Stored items:
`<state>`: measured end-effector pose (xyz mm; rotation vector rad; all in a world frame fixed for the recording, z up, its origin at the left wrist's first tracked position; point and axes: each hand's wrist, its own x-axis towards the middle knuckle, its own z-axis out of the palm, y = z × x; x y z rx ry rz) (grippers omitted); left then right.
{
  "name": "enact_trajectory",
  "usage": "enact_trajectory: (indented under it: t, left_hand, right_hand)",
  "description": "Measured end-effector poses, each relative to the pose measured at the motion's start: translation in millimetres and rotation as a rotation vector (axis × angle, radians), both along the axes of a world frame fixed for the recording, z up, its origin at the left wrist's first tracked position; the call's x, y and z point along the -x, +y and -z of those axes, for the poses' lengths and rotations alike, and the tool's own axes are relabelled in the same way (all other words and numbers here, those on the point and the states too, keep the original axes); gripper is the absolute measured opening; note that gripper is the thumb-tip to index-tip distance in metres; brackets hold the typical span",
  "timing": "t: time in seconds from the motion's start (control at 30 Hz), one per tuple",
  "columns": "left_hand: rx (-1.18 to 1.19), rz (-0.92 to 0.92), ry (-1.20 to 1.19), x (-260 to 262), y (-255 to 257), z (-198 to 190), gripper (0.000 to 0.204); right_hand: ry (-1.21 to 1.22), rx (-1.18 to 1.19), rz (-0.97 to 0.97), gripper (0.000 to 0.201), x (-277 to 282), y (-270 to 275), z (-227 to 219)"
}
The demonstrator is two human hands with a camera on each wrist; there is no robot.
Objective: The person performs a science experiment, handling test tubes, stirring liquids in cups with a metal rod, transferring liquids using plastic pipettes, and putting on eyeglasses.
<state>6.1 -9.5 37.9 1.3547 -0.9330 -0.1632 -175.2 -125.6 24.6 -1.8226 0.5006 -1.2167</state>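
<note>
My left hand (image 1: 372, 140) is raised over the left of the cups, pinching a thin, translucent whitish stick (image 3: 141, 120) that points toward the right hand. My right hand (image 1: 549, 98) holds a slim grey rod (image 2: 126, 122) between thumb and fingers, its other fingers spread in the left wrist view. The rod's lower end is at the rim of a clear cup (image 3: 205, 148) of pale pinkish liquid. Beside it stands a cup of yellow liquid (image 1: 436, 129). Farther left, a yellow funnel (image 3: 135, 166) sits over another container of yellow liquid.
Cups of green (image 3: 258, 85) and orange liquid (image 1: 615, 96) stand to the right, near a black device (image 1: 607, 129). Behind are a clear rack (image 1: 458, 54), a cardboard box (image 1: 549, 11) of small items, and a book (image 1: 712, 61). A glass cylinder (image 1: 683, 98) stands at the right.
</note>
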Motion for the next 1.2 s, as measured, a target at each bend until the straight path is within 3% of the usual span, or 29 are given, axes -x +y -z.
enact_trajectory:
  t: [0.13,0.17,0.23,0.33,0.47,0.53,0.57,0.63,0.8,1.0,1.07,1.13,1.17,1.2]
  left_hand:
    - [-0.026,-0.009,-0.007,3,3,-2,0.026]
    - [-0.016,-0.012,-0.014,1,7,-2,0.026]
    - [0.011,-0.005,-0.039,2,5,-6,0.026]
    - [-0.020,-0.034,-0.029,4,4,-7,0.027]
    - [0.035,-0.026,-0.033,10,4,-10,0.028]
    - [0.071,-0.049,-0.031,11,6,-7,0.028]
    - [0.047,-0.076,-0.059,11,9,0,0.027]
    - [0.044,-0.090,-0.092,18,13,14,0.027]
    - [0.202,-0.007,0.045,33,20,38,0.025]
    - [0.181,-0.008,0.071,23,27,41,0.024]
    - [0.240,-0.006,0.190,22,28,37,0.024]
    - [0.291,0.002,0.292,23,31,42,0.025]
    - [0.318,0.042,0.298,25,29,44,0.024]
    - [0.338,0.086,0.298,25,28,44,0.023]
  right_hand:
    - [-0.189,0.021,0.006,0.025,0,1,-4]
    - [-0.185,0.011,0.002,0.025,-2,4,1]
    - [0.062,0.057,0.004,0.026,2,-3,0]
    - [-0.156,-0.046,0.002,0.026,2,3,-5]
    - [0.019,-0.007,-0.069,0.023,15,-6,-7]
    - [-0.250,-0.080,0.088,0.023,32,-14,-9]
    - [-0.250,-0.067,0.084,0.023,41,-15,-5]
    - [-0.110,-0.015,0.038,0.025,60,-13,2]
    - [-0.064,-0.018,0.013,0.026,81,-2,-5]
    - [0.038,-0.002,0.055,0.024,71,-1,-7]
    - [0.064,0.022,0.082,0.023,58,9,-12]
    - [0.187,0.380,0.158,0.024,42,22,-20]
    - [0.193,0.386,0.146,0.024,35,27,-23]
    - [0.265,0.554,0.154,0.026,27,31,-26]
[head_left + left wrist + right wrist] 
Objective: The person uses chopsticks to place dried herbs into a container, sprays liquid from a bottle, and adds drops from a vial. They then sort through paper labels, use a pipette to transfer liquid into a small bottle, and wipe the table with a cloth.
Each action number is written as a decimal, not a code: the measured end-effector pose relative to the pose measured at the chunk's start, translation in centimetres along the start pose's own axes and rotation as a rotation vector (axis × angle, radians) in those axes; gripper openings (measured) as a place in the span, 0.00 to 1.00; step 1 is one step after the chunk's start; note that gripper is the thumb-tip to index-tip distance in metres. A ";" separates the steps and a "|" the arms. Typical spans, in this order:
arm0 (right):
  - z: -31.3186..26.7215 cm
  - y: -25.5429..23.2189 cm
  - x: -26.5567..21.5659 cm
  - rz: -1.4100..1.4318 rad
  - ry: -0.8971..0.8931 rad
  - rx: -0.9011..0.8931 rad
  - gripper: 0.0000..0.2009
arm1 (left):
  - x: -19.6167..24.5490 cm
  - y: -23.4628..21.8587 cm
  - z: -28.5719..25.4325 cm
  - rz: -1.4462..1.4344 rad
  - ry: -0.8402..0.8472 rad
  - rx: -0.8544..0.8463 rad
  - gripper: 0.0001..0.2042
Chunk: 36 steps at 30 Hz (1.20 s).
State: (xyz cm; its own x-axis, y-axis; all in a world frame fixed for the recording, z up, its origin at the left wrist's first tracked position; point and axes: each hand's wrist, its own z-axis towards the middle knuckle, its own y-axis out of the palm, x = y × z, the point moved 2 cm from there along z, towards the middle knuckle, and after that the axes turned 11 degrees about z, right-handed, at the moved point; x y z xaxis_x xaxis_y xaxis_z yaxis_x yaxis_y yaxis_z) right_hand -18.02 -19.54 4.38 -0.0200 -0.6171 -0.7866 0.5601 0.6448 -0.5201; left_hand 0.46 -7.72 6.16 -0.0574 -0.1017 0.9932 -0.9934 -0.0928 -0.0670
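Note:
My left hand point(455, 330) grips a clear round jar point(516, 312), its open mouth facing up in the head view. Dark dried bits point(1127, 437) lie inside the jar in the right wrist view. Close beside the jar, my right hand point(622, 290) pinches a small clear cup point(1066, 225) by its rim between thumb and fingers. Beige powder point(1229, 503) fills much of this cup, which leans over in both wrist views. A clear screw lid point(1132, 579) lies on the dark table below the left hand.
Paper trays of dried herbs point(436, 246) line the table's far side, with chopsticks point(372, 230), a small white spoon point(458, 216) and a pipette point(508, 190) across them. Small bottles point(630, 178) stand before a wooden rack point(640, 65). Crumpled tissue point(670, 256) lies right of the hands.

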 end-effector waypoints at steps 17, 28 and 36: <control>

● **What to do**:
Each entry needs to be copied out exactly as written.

● **Output of the task**:
`<state>`: measured end-effector pose (xyz mm; rotation vector rad; all in a world frame fixed for the recording, z up, its origin at the left wrist's first tracked position; point and axes: each hand's wrist, its own x-axis towards the middle knuckle, its own z-axis out of the palm, y = z × x; x y z rx ry rz) (grippers omitted); left then right.
{
  "name": "enact_trajectory",
  "usage": "enact_trajectory: (indented under it: t, left_hand, right_hand)",
  "description": "Measured end-effector poses, each relative to the pose measured at the motion's start: translation in millimetres and rotation as a rotation vector (axis × angle, radians), both along the axes of a world frame fixed for the recording, z up, its origin at the left wrist's first tracked position; the call's x, y and z point along the -x, +y and -z of those axes, for the poses' lengths and rotations alike, and the tool's own axes are relabelled in the same way (all other words and numbers here, those on the point and the states too, keep the original axes); gripper is the absolute measured opening; note that gripper is the thumb-tip to index-tip distance in metres; brackets hold the typical span",
  "timing": "t: time in seconds from the motion's start (control at 30 Hz), one per tuple",
  "columns": "left_hand: rx (-1.18 to 1.19), rz (-0.92 to 0.92), ry (-1.20 to 1.19), x (-260 to 262), y (-255 to 257), z (-198 to 190), gripper (0.000 to 0.204); right_hand: ry (-1.21 to 1.22), rx (-1.18 to 1.19), rz (-0.97 to 0.97), gripper (0.000 to 0.201), x (-277 to 282), y (-270 to 275), z (-227 to 219)"
}
The demonstrator is two human hands with a camera on each wrist; there is no robot.
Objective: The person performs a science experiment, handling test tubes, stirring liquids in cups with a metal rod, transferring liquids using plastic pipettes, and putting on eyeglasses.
<state>6.1 -9.5 37.9 1.3547 -0.9330 -0.1632 -175.2 -125.6 24.6 -1.8226 0.5006 -1.2167</state>
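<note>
My left hand (image 1: 372, 140) is raised over the left of the cups, pinching a thin, translucent whitish stick (image 3: 141, 120) that points toward the right hand. My right hand (image 1: 549, 98) holds a slim grey rod (image 2: 126, 122) between thumb and fingers, its other fingers spread in the left wrist view. The rod's lower end is at the rim of a clear cup (image 3: 205, 148) of pale pinkish liquid. Beside it stands a cup of yellow liquid (image 1: 436, 129). Farther left, a yellow funnel (image 3: 135, 166) sits over another container of yellow liquid.
Cups of green (image 3: 258, 85) and orange liquid (image 1: 615, 96) stand to the right, near a black device (image 1: 607, 129). Behind are a clear rack (image 1: 458, 54), a cardboard box (image 1: 549, 11) of small items, and a book (image 1: 712, 61). A glass cylinder (image 1: 683, 98) stands at the right.
</note>
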Motion for the next 1.2 s, as measured, a target at each bend until the straight path is within 3% of the usual span, or 29 are given, axes -x +y -z.
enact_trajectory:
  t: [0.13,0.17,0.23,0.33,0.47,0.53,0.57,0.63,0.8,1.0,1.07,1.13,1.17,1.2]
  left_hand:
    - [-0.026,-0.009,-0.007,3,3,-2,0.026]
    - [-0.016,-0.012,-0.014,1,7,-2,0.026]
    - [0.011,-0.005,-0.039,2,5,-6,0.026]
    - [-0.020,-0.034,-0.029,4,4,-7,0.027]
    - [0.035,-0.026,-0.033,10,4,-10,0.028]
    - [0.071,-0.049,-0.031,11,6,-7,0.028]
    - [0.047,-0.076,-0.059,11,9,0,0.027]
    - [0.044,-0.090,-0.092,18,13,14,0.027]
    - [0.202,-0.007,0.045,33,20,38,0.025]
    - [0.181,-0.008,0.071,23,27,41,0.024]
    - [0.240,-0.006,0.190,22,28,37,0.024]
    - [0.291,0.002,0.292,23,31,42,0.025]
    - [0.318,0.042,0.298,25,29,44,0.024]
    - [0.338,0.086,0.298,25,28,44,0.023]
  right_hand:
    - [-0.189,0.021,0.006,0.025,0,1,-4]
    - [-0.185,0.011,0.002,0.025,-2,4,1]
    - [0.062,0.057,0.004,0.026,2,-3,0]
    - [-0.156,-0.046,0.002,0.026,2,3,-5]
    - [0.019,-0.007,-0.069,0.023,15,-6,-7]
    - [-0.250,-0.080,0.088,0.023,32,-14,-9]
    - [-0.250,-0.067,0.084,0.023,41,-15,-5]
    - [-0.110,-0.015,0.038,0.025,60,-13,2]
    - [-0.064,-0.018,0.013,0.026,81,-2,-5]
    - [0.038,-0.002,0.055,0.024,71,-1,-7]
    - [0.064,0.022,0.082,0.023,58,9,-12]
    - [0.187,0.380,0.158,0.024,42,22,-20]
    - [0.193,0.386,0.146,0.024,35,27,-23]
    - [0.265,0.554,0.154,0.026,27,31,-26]
[head_left + left wrist + right wrist] 
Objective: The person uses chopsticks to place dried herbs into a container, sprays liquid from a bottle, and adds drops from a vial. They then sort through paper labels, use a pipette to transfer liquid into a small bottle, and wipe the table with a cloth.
Each action number is written as a decimal, not a code: the measured end-effector pose relative to the pose measured at the chunk's start, translation in centimetres along the start pose's own axes and rotation as a rotation vector (axis × angle, radians) in those axes; gripper openings (measured) as a place in the span, 0.00 to 1.00; step 1 is one step after the chunk's start; note that gripper is the thumb-tip to index-tip distance in metres. A ";" separates the steps and a "|" the arms. Typical spans, in this order:
arm0 (right):
  - z: -31.3186..26.7215 cm
  - y: -25.5429..23.2189 cm
  - x: -26.5567..21.5659 cm
  - rz: -1.4100..1.4318 rad
  - ry: -0.8971..0.8931 rad
  - rx: -0.9011..0.8931 rad
  - gripper: 0.0000..0.2009
arm1 (left):
  - x: -19.6167..24.5490 cm
  - y: -23.4628..21.8587 cm
  - z: -28.5719..25.4325 cm
  - rz: -1.4462..1.4344 rad
  - ry: -0.8402..0.8472 rad
  - rx: -0.8544..0.8463 rad
  - gripper: 0.0001..0.2042
Chunk: 36 steps at 30 Hz (1.20 s).
State: (xyz cm; its own x-axis, y-axis; all in a world frame fixed for the recording, z up, its origin at the left wrist's first tracked position; point and axes: each hand's wrist, its own z-axis towards the middle knuckle, its own y-axis out of the palm, x = y × z, the point moved 2 cm from there along z, towards the middle knuckle, and after that the axes turned 11 degrees about z, right-handed, at the moved point; x y z xaxis_x xaxis_y xaxis_z yaxis_x yaxis_y yaxis_z) right_hand -18.02 -19.54 4.38 -0.0200 -0.6171 -0.7866 0.5601 0.6448 -0.5201; left_hand 0.46 -7.72 6.16 -0.0574 -0.1017 0.9932 -0.9934 -0.0928 -0.0670
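Note:
My left hand point(455, 330) grips a clear round jar point(516, 312), its open mouth facing up in the head view. Dark dried bits point(1127, 437) lie inside the jar in the right wrist view. Close beside the jar, my right hand point(622, 290) pinches a small clear cup point(1066, 225) by its rim between thumb and fingers. Beige powder point(1229, 503) fills much of this cup, which leans over in both wrist views. A clear screw lid point(1132, 579) lies on the dark table below the left hand.
Paper trays of dried herbs point(436, 246) line the table's far side, with chopsticks point(372, 230), a small white spoon point(458, 216) and a pipette point(508, 190) across them. Small bottles point(630, 178) stand before a wooden rack point(640, 65). Crumpled tissue point(670, 256) lies right of the hands.
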
 end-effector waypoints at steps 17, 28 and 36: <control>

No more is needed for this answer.